Exactech Hip Recall Expanded to Include Another 40K Implants, As Lawsuits Continue to Mount

After recalling nearly 250,000 knee, hip and ankle replacements over the past year, due to problems problems with polyethylene liners, the Exactech hip recall has been expanded to include another 40,000 components that may be defective and prone to fail.

Exactech sent an urgent Dear Healthcare Professional (DHCP) letter (PDF) last week, expanding a hip implant recall involving acetabular hip liners used in its Connexion, GXL, Acumatch, MCS and Novation systems.

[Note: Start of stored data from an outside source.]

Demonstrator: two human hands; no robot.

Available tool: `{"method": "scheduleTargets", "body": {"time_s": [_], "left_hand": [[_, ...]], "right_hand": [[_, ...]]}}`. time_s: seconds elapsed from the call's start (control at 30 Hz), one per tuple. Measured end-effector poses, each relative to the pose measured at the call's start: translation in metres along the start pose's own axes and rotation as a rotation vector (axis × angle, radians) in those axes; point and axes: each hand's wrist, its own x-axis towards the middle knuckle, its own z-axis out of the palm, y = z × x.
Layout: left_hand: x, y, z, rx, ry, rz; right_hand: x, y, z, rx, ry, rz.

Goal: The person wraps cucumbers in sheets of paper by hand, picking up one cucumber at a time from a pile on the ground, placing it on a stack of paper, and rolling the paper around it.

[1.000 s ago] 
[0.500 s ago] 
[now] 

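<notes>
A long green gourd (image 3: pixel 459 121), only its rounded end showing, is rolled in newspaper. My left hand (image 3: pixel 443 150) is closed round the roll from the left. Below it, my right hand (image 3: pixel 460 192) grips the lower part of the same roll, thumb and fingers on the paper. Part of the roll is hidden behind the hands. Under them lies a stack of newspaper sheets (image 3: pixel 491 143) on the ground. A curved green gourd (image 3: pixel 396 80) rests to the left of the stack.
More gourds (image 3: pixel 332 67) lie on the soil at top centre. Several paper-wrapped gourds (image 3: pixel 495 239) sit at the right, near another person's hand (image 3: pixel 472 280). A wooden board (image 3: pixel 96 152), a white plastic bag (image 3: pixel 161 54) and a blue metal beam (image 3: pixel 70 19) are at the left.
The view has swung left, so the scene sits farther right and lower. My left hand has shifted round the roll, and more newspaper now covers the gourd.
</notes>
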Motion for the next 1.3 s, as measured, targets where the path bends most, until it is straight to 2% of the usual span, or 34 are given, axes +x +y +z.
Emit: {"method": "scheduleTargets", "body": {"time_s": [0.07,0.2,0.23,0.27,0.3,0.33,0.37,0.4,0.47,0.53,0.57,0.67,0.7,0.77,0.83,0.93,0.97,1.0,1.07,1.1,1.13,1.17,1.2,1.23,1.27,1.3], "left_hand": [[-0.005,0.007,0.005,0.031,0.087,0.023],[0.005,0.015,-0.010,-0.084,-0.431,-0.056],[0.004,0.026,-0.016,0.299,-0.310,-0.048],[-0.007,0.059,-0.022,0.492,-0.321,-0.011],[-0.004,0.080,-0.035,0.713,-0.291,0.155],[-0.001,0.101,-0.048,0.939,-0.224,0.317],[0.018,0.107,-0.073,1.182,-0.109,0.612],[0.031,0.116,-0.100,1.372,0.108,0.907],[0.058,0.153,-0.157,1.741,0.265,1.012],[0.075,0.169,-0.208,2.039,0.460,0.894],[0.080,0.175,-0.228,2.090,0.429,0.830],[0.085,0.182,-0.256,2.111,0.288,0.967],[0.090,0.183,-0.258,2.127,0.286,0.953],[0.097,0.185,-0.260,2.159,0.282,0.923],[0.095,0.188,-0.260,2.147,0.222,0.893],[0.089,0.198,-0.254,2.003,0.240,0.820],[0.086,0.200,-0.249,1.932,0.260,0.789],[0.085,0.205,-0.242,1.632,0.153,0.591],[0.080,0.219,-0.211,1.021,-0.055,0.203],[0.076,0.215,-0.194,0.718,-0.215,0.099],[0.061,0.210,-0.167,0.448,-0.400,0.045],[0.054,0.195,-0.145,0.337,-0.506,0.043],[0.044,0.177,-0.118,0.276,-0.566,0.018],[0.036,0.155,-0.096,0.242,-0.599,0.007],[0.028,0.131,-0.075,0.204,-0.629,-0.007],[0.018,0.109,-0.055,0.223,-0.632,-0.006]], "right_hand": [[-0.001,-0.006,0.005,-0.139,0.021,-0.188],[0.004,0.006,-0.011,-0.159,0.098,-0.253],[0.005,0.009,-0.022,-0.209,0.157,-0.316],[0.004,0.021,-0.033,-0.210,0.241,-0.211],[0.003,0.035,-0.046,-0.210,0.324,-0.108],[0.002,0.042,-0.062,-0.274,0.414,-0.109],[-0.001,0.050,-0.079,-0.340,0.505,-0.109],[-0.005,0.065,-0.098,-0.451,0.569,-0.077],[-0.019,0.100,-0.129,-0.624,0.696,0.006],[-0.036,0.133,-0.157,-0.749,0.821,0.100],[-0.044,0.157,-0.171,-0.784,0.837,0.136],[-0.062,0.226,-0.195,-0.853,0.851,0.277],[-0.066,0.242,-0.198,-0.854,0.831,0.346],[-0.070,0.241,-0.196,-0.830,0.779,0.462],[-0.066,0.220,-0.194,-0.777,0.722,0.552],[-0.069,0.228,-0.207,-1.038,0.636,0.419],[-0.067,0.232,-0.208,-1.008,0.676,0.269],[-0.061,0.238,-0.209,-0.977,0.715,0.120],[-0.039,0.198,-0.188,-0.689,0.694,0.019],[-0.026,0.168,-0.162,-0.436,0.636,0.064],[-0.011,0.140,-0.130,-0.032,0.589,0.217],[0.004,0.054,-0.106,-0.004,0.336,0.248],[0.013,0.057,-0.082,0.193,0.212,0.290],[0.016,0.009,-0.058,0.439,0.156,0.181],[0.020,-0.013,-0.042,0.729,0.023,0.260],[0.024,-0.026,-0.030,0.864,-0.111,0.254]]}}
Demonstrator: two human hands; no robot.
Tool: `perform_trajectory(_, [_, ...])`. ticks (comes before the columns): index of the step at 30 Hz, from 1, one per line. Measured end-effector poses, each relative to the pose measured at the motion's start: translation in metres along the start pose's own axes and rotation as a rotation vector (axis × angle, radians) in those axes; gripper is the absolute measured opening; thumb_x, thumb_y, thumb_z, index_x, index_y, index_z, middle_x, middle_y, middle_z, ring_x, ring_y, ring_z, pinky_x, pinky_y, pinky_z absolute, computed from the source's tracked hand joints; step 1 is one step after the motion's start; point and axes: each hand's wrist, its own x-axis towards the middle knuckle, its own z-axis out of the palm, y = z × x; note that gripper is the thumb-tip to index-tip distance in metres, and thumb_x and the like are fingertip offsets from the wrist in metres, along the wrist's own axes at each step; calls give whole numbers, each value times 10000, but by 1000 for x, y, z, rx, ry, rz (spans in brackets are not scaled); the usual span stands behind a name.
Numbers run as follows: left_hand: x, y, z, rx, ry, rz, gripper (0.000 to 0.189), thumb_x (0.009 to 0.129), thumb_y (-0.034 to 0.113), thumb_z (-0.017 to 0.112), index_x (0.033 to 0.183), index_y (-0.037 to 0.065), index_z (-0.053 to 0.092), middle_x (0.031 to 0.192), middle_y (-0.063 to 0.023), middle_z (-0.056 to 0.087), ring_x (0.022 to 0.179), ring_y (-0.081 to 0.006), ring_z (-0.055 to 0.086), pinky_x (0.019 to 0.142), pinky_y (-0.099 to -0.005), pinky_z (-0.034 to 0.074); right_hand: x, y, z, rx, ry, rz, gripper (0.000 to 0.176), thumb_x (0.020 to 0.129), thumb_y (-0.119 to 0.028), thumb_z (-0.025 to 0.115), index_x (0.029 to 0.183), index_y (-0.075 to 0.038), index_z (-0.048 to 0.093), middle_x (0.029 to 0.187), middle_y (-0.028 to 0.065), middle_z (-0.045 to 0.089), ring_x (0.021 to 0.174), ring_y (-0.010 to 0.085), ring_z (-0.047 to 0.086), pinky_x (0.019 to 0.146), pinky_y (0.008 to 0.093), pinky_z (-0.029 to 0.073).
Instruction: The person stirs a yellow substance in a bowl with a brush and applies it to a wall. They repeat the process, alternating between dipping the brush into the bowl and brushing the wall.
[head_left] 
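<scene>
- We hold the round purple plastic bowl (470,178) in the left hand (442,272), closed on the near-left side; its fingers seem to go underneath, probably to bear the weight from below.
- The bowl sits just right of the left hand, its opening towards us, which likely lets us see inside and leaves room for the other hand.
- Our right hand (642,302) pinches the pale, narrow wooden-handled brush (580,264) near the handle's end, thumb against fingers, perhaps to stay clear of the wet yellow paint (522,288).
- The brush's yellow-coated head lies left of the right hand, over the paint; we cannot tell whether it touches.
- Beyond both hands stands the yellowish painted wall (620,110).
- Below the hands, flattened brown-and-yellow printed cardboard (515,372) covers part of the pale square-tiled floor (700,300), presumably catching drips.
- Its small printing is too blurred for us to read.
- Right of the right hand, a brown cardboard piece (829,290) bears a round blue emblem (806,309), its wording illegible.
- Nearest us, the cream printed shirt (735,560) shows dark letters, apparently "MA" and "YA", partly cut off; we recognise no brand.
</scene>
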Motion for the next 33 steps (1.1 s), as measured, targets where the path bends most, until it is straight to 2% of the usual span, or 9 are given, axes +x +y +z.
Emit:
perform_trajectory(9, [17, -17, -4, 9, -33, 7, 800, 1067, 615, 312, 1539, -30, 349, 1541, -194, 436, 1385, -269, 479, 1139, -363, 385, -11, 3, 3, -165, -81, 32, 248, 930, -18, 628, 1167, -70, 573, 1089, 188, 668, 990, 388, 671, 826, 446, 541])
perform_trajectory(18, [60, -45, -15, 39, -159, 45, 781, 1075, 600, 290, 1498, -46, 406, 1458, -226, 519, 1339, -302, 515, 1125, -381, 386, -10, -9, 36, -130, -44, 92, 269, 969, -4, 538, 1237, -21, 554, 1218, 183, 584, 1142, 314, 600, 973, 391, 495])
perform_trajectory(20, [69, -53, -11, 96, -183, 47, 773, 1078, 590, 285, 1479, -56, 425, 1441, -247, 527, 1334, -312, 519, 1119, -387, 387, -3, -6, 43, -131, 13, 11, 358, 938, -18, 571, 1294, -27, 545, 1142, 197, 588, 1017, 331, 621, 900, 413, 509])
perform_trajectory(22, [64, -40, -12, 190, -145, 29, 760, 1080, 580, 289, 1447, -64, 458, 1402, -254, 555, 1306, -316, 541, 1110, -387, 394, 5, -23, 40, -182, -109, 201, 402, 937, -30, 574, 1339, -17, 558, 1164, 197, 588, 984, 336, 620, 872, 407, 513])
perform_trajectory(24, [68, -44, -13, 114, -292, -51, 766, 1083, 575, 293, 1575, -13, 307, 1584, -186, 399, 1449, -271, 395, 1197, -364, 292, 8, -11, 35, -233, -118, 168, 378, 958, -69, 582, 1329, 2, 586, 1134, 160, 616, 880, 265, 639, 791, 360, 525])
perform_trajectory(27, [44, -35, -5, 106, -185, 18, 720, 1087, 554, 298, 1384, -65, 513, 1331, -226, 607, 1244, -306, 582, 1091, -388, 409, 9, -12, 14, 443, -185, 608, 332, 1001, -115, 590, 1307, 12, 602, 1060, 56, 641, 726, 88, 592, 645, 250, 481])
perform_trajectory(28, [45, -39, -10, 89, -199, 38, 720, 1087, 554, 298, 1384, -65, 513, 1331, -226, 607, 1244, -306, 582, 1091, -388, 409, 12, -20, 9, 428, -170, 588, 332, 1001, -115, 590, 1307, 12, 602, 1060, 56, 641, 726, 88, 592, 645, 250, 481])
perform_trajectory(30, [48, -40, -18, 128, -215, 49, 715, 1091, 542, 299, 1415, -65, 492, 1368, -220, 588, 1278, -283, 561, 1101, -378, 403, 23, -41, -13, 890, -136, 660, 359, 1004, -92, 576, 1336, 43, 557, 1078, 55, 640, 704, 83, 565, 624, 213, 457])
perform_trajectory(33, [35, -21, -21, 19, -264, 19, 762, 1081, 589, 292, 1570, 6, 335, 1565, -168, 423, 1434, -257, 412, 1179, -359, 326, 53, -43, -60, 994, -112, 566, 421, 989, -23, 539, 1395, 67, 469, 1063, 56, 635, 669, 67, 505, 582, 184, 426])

The additional components were identified months after the company previously announced a massive Exactech polyethylene insert recall in February, which impacted more than 140,000 Optetrak, Optetrak Logic and Truliant knee replacement systems that had been implanted in patients since 2004, as well as 1,500 similar components used in Exactech Vantage ankle replacements.

At that time, the manufacturer warned that the polyethylene inserts were packaged in “out-of-specification” vacuum bags, which exposed the plastic parts to oxygen before surgery, increasing the risk of premature failure once the implant is in the body. However, the company did not indicate at that time that the packaging defect impacted Exactech hip replacements.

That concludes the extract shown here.